Hanover, New Hampshire Town Manager
- In office 1974–1977

Ipswich, Massachusetts Town Manager
- In office 1967–1969

Saugus, Massachusetts Town Manager
- In office 1962–1967
- Preceded by: John B. Kennedy
- Succeeded by: Paul H. Boucher

Personal details
- Alma mater: Worcester Polytechnic Institute
- Occupation: Civil Engineer Hospital Administrator Town Manager

= John O. Stinson =

American civil engineer and town administrator

John O. Stinson (died September 3, 2021) was an American civil engineer and town administrator who served as Town Manager of Saugus, Massachusetts, Ipswich, Massachusetts, and Hanover, New Hampshire.

==Early life and career==
Born and raised in Acton, Massachusetts, Stinson served in the United States Armed Forces during the Korean War. He then attended Worcester Polytechnic Institute, where he received a B.S. in civil engineering in 1957.

Stinson then worked for Boston engineering firm of Metcalf and Eddy. In 1961, while working on the Wachusett Dam, he was seriously injured after he fell off of a 60-foot ledge. He then crawled 250 feet for help.

==Saugus Town Manager==
On February 19, 1962, Stinson was appointed Town Manager of Saugus, Massachusetts by the Saugus Board of Selectmen. He was chosen out of a field of 35 applicants, with three members voting for him and two voting for Clarence Sayward Wilkinson. His appointment was on a six-month temporary basis, but the board would later give him the job permanently.

During his tenure as town manager, Saugus opened two new elementary schools; the Oaklandvale School and the Lynnhurst School. Stinson also had to deal with the loss of 35 classrooms due to 3 arson fires. He and school superintendent Rhoden B. Eddy addressed the loss of classrooms by having seventh and eighth grade attend class in the Veterans' Memorial Elementary School and the American Legion Hall and having ninth graders attend class in the afternoon. They were also able to repair the east wing of the Saugus High School in time for the 1964-65 school year. A new junior high school and elementary school were also constructed.

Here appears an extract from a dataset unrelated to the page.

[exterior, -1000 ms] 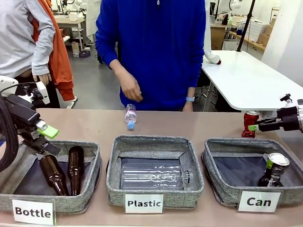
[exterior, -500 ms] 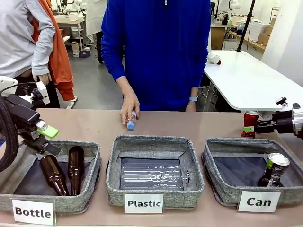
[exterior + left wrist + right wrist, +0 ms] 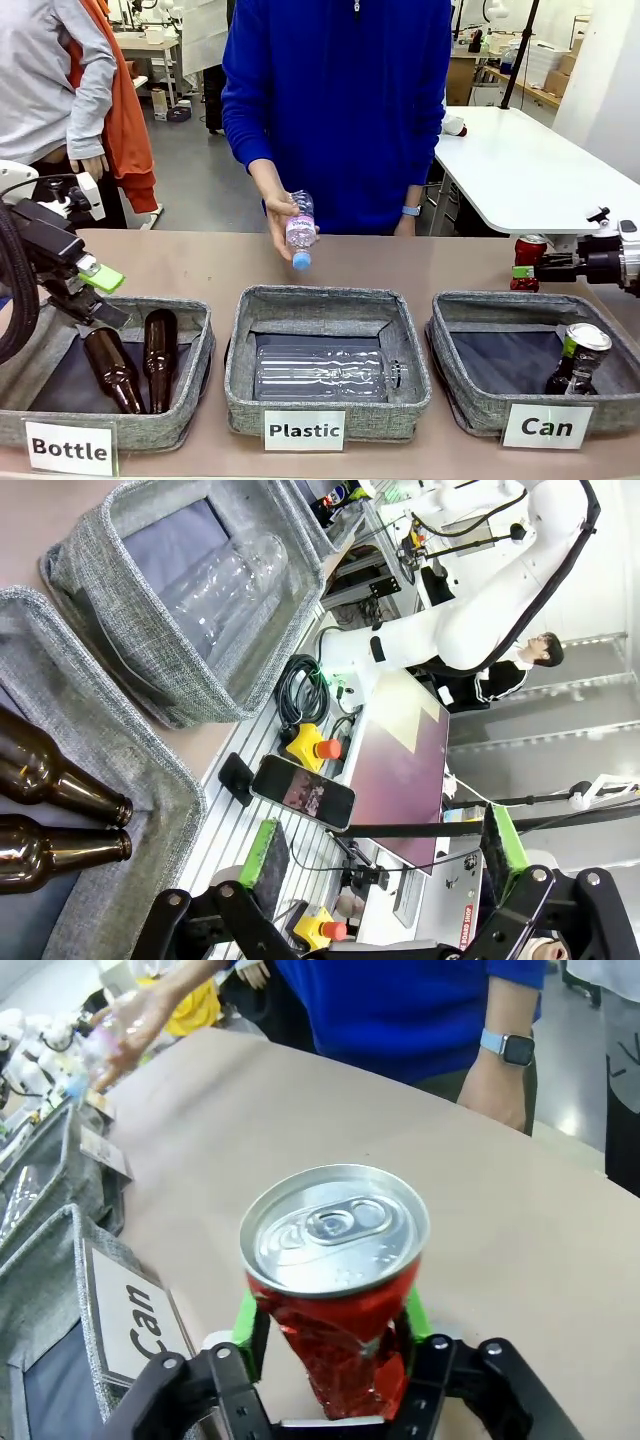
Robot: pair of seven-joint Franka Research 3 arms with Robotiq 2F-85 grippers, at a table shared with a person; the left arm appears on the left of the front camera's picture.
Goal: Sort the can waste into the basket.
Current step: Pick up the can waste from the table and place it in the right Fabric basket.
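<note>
A shiny red dented can [image 3: 529,258] stands on the table behind the grey basket [image 3: 470,300] labelled "Can". My right gripper [image 3: 524,271] reaches in from the right and is shut on it. In the right wrist view the green pads [image 3: 246,1320] press both sides of the red can [image 3: 335,1290], beside the basket's "Can" label [image 3: 140,1322]. A dark can with a silver top [image 3: 579,358] leans in the basket's right corner. My left gripper [image 3: 100,296] hangs open over the "Bottle" basket, its fingers [image 3: 262,852] wide apart around nothing.
The "Bottle" basket [image 3: 195,318] holds two brown glass bottles [image 3: 135,365]. A clear plastic bottle [image 3: 325,372] lies in the middle "Plastic" basket [image 3: 240,310]. The person in blue across the table holds a small plastic bottle [image 3: 300,230] above the table's far side.
My right gripper has closed its fingers onto the red can. The person's hand came down on the small plastic bottle and lifted it off the table. The left arm has stayed still.
</note>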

The Laurel Gardens elderly housing complex was also constructed during Stinson's tenure.

While Stinson was manager, Saugus' image improved due to his stable leadership and town meeting's willingness to increase expenditures to allow for improvements to the town's schools, highways, and water and sewer lines. The town's population also grew rapidly during this period, which town officials contended was due to Saugus becoming more attractive to prospective homeowners. Additionally, many new businesses opened on Route 1. However, the Board of Selectmen objected to Stinson's spending increases. This dispute came to a head when the cost of constructing the new junior high school unexpectedly increased. On March 7, 1967, Selectman Frederick Wagner introduced a motion to fire Stinson, citing the town's "sky-rocketing tax rate" and Stinson's "cool indifference" to the Board of Selectmen. The board voted 4 to 0 to suspend and fire Stinson, with the town manager's only supporter on the board, Vernon W. Evans, unable to attend the meeting due to illness. His dismissal came one day after a number of supporters held a public reception honoring him for being the town's longest serving manager.

Following Stinson's dismissal, over 4,000 residents signed a petition in support of him. His supporters also led a recall effort against the Selectmen who voted for his dismissal. The firing did not become official as the Board of Selectmen did not vote on a final resolution of removal and Stinson was allowed to return to work. However, on May 22, 1967, Stinson announced his resignation, stating that board's vote to fire him was "personally and professionally degrading to the point where in most absolute manner I refuse to be connected with the board in any manner and hearby resign".

==Ipswich and Hanover==
On June 2, 1967, Stinson accepted the position of Ipswich Town Manager. He was the town's first permanent manager after a new charter was approved in March. During his tenure in Ipswich, he investigated the feasibility of constructing a nuclear power plant in the town.

After leaving Ipswich, Stinson worked as an administrator at the Berkshire Medical Center.

From 1974 to 1977, Stinson was Town Manager of Hanover, New Hampshire. During his tenure, Stinson successfully lobbied Governor Meldrim Thomson, Jr. and the Executive Council of New Hampshire for funding for subsidized housing in the Hanover area.

Stinson resigned as Town Manager on July 1, 1977. Following his resignation, Stinson remained in the Hanover area in a business capacity.

==Personal life==
Stinson married Barbara Ann Mayr on September 22, 1956, with whom he had three sons and three daughters. Barbara Ann died in 2016.